走り始めてから二十分ほど経ったころだろうか。一発の銃声が静かな住宅街に響き渡った。
エリックがパトカーを急停止させる。
「エリック、お前は本部に応援要請しておけ、俺が様子を見てくる!」
パトカーから飛び出し、腰に提げたコルト・ガバメントを抜いた。
銃声がしたのは、一軒だけ明かりが灯っている二階建ての家だ。パトカーから一ブロックしか離れていない。微かな怒号が聞こえてきた。扉が勢いよく開かれるのがよく見えた。
「止まって武器を捨てろ!」
飛び出して来た人影にガバメントを向けて叫んだ。
バラクラバで顔を隠した小柄な容疑者は手に大きなリボルバーを握っていた。
私の制止の言葉を無視してすり抜けて行こうとする影を咄嗟に掴もうとする。手の中に残ったのは奴の付けていたバラクラバだけだった。
「ボス、あと十分で……うわっ!?」
再び響いた銃声。応援要請を終わらせたらしいエリックが身体をくの字に折って地面に倒れた。
撃ったのは私が捕まえ損ねたあの容疑者だ。
驚いた事に、小さな手に不釣り合いなドイツ製の拳銃を持ったその小柄な容疑者は、まだ中学生にもなっていなさそうな綺麗な金髪の少女だった。少女の持った拳銃は地面に倒れたエリックに向けられていた。
「武器を捨てろ!」
「う、うるさい! あたしに近づくな!」
少女はパニックを起こしているようだった。
「銃を下ろせ! そうすれば私も君を撃ったりしない!」
怒鳴りつけたりしたら逆効果だと頭ではわかっていても、自然と声は大きくなってしまう。
エリックが呻き、立ち上がろうとした。
「エリック、起き上がるな、おとなしくしてろ!」
左手を突き出して制止を呼びかけながらジリジリと近づく。
「お前も、父さんも、あたしに近づくなあ!」
撃ったのは少女で、撃たれたのは地面に倒れたままのエリックだった。エリックの頭がガクンと跳ねる。

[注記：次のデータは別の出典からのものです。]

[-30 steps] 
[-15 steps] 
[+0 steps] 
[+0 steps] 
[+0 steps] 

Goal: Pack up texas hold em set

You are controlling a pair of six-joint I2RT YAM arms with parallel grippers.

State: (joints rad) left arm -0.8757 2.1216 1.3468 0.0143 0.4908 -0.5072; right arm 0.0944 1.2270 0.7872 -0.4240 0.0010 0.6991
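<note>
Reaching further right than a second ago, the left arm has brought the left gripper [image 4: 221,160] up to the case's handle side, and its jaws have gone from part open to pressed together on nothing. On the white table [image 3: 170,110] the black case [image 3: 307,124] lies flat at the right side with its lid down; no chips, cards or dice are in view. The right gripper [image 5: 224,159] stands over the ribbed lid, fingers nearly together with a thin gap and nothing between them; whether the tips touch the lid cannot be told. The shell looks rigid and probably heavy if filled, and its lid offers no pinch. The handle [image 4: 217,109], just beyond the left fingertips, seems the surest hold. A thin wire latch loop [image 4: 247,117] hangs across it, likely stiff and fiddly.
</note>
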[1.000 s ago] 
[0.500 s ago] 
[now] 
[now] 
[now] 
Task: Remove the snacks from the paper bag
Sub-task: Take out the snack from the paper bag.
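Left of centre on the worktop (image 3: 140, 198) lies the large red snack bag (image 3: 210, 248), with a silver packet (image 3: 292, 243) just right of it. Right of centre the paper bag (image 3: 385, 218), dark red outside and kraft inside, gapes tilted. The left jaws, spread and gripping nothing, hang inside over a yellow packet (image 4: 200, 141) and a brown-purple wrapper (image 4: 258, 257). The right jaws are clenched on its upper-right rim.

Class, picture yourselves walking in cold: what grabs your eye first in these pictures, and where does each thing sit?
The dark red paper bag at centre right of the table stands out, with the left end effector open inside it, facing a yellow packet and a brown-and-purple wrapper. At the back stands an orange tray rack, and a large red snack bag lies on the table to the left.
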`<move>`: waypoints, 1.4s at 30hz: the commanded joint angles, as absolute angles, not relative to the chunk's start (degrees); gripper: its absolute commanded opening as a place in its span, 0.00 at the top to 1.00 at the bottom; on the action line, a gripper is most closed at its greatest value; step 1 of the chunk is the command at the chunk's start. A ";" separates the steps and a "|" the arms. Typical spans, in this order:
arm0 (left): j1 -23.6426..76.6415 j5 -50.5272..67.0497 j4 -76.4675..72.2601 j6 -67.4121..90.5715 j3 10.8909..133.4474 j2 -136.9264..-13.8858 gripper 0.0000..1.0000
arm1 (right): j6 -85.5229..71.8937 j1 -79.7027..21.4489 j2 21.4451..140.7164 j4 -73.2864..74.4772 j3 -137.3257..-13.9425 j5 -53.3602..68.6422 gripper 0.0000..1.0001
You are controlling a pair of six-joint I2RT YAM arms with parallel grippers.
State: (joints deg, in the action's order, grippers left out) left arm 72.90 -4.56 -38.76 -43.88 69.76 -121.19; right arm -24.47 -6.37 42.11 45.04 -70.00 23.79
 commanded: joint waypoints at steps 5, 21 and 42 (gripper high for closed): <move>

反射的にトリガーを引く。少女の胸に赤い穴が空いた。それでも少女は撃つのをやめない。
少女は地面に倒れながらもエリックに向かって銃を撃ちつづけた。私が四十五口径の銃弾を弾倉が空になるまで撃ち続けてやっと少女は死んだ。最後の一発は少女の額に穴を空けて、後頭部を綺麗に吹き飛ばしていた。スライドが後退したまま止まった銃を投げ捨て、エリックの元に駆け寄る。
身体を抱き上げる。身体は既に冷たくなりはじめていた。
少女の遺体が目に入る。
彼女は虚ろな瞳から涙を流していた。街灯の灯りを反射して輝いていた。
私がその夜の事で覚えているのはそこまでだった。